After training for a few epochs we will test the system by creating a mix from one of the songs that was in the training set.

import glob
import torchaudio
start_sample = 262144 * 2
end_sample = 262144 * 3

# load the input tracks
track_dir = "DSD100subset/Sources/Dev/081 - Patrick Talbot - Set Me Free/"
track_ext = "wav"

track_filepaths = glob.glob(os.path.join(track_dir, f"*.{track_ext}"))
track_filepaths = sorted(track_filepaths)
track_names = []
tracks = []
for idx, track_filepath in enumerate(track_filepaths):
    x, sr = torchaudio.load(track_filepath)
    x = x[:, start_sample: end_sample]



    for n in range(x.shape[0]):
      x_sub = x[n:n+1, :]

      gain_dB = np.random.rand() * 12
      gain_dB *= np.random.choice([1.0, -1.0])
      gain_ln = 10 ** (gain_dB/20.0)
      x_sub *= gain_ln 

      tracks.append(x_sub)
      track_names.append(os.path.basename(track_filepath))
      IPython.display.display(ipd.Audio(x[n, :].view(1,-1).numpy(), rate=sr, normalize=True))    
      print(idx+1, os.path.basename(track_filepath))

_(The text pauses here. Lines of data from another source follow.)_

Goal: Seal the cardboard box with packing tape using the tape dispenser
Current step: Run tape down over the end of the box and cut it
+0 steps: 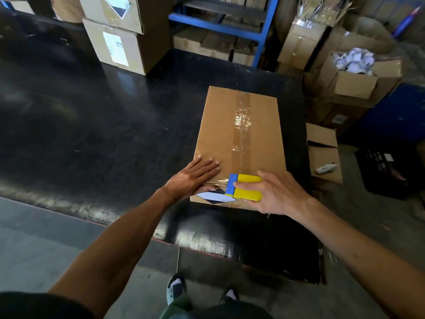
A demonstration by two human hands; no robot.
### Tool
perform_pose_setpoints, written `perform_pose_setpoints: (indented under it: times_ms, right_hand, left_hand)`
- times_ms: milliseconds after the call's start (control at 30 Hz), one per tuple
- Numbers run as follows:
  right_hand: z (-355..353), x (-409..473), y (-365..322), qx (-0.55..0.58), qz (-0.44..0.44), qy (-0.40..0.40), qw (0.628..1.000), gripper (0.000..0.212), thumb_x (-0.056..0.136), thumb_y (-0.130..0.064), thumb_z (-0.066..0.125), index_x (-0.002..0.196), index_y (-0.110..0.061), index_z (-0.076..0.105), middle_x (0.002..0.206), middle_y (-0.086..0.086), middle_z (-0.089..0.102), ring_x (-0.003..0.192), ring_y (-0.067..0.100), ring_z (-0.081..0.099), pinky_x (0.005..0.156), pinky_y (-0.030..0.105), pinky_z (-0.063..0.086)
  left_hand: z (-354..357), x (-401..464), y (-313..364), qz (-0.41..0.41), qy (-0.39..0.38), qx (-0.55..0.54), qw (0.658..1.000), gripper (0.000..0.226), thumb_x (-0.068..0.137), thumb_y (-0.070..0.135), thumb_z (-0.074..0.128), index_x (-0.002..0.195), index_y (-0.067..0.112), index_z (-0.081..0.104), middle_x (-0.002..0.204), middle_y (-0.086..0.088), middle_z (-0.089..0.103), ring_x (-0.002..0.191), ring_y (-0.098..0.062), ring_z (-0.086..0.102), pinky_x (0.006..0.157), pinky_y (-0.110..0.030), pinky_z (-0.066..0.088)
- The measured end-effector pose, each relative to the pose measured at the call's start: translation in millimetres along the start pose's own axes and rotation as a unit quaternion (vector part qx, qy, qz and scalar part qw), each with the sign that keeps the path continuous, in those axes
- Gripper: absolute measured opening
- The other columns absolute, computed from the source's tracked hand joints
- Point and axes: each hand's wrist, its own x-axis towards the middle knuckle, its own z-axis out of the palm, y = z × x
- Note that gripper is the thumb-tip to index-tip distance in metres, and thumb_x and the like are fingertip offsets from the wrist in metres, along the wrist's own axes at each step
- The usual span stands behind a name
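The box (239, 143) lies on the dark surface (92, 123) near its right edge, a tape strip (241, 125) already along its top seam. The left hand (195, 178) presses flat, fingers spread, likely to pin the near end. The right hand (273, 194), fingers wrapped round the yellow dispenser (246, 187), sits at the near edge, probably to finish or cut the tape

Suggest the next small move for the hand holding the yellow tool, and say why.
Probably draw the tape dispenser in the right hand down over the box's near edge. Tape already covers the top seam; the left hand lies flat on the box.
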Motion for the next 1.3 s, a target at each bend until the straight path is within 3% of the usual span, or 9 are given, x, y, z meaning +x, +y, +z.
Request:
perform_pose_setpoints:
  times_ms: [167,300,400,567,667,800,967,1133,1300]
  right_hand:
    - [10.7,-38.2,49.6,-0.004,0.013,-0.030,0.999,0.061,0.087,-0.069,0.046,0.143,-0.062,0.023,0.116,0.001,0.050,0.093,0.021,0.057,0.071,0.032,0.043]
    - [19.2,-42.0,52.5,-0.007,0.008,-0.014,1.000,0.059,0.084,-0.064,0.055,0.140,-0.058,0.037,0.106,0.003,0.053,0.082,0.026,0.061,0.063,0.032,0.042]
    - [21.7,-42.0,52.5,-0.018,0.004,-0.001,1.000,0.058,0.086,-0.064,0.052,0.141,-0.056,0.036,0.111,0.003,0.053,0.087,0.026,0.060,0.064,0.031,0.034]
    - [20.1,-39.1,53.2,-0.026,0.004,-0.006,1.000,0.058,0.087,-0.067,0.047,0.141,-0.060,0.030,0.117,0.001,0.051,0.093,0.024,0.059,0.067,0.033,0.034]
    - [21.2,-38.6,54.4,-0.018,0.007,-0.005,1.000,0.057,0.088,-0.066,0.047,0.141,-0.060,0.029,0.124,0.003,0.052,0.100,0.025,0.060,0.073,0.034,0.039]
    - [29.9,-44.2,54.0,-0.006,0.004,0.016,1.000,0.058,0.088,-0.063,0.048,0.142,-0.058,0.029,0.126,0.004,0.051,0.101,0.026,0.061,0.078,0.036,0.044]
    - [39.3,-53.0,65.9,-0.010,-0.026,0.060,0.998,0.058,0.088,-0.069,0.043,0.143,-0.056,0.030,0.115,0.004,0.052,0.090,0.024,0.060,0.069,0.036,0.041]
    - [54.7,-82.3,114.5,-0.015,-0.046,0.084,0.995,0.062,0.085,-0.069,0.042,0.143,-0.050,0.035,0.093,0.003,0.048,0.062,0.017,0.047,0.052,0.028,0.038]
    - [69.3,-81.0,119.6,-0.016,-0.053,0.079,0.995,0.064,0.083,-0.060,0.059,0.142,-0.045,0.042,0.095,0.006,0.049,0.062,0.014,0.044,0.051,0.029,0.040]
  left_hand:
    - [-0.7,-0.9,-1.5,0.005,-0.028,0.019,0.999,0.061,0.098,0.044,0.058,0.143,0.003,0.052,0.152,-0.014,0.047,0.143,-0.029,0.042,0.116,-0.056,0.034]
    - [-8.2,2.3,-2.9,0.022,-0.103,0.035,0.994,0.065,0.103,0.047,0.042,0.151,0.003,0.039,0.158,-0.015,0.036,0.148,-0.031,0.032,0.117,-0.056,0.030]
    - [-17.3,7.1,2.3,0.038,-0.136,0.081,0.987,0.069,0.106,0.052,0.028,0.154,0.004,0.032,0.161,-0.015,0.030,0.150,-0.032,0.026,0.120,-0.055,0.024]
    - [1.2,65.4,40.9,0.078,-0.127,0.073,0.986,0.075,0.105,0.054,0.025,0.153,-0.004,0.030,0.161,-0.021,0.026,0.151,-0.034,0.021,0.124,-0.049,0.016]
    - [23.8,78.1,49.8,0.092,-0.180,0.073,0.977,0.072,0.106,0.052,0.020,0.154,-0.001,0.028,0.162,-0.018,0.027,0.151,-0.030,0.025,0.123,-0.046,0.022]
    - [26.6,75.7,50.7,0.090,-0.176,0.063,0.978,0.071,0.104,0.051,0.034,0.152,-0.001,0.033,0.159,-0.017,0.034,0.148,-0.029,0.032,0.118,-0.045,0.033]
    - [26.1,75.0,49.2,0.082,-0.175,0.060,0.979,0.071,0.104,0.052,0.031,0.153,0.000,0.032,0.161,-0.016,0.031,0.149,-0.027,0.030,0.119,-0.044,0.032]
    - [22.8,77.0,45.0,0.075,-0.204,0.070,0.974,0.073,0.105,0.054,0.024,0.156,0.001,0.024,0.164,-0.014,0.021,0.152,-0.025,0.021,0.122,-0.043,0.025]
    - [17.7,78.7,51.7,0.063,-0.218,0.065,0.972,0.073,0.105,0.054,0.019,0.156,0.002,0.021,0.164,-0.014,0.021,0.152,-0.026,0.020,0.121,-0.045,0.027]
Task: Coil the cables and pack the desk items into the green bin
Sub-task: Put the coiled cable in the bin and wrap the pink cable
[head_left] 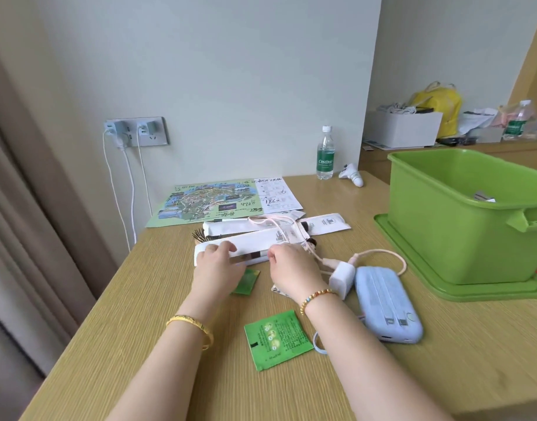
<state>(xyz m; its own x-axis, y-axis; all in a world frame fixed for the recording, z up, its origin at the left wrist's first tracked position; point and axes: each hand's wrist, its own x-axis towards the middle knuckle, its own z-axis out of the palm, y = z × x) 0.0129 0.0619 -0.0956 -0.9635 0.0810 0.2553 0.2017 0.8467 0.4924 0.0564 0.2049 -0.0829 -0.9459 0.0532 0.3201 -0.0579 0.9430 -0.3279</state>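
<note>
Both hands are laid on the nearest of the long white paper sleeves (249, 250) stacked mid-table (109, 314). The left hand (220, 264) is curled over its left end, fingers (227, 247) bent onto the paper; the right hand (291, 264) is pinched at its middle, thumb and fingertips closed on the edge. A pink cable (379, 256) is draped across the sleeves and is run to a white charger plug (341, 276) beside a blue power bank (385, 305). The green bin (461, 226) is set on its lid at the right, well apart from the hands, with something small already inside.

The sleeves are best gathered as one bundle, it is judged, squared at both ends before lifting. The cable should first be freed from on top, or it will be dragged along. Two green sachets (276, 340) near the wrists are left for later.
</note>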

# add dummy tracks of silence if needed
if system.hparams.automix_model == "mixwaveunet" and len(tracks) < 8:
    tracks.append(torch.zeros(x.shape))

# stack tracks into a tensor
tracks = torch.stack(tracks, dim=0)
tracks = tracks.permute(1, 0, 2)
# tracks have shape (1, num_tracks, seq_len)
print(tracks.shape)

# listen to the input (mono) before mixing
input_mix = tracks.sum(dim=1, keepdim=True)
input_mix /= input_mix.abs().max()
print(input_mix.shape)
plt.figure(figsize=(10, 2))
librosa.display.waveshow(input_mix.view(2,-1).numpy(), sr=sr, zorder=3)
plt.ylim([-1,1])
plt.grid(c="lightgray")
plt.show()
IPython.display.display(ipd.Audio(input_mix.view(1,-1).numpy(), rate=sr, normalize=False))
1 bass.wav
1 bass.wav
2 drums.wav
2 drums.wav
3 other.wav
3 other.wav
4 vocals.wav
4 vocals.wav
torch.Size([1, 8, 262144])
torch.Size([1, 1, 262144])
/usr/local/lib/python3.8/dist-packages/librosa/util/utils.py:198: UserWarning: librosa.util.frame called with axis=-1 on a non-contiguous input. This will result in a copy.
  warnings.warn(
../_images/04_training_16_17.png

Above we can hear the tracks with a simple mono mix. Now we will create a mix with the model we just trained.

tracks = tracks.view(1,8,-1)

with torch.no_grad():
  y_hat, p = system(tracks)
  
# view the mix
print(y_hat.shape)
y_hat /= y_hat.abs().max()
plt.figure(figsize=(10, 2))
librosa.display.waveshow(y_hat.view(2,-1).cpu().numpy(), sr=sr, zorder=3)
plt.ylim([-1,1])
plt.grid(c="lightgray")
plt.show()
IPython.display.display(ipd.Audio(y_hat.view(2,-1).cpu().numpy(), rate=sr, normalize=True))

# print the parameters
if system.hparams.automix_model == "dmc":
    for track_fp, param in zip(track_names, p.squeeze()):
        print(os.path.basename(track_fp), param)
torch.Size([1, 2, 262144])
/usr/local/lib/python3.8/dist-packages/librosa/util/utils.py:198: UserWarning: librosa.util.frame called with axis=-1 on a non-contiguous input. This will result in a copy.
  warnings.warn(
../_images/04_training_18_2.png
bass.wav tensor([-7.9330,  0.6107])
bass.wav tensor([0.7972, 0.6918])
drums.wav tensor([-0.9448,  0.6856])
drums.wav tensor([-2.4009,  0.6927])
other.wav tensor([5.5242, 0.7276])
other.wav tensor([10.0456,  0.7959])
vocals.wav tensor([8.6141, 0.7512])
vocals.wav tensor([-0.8755,  0.6691])

You should be able to hear that the levels have been adjusted and the sources panned to sound more like the original mix indicating that our system learned to overfit the songs in our very small training set.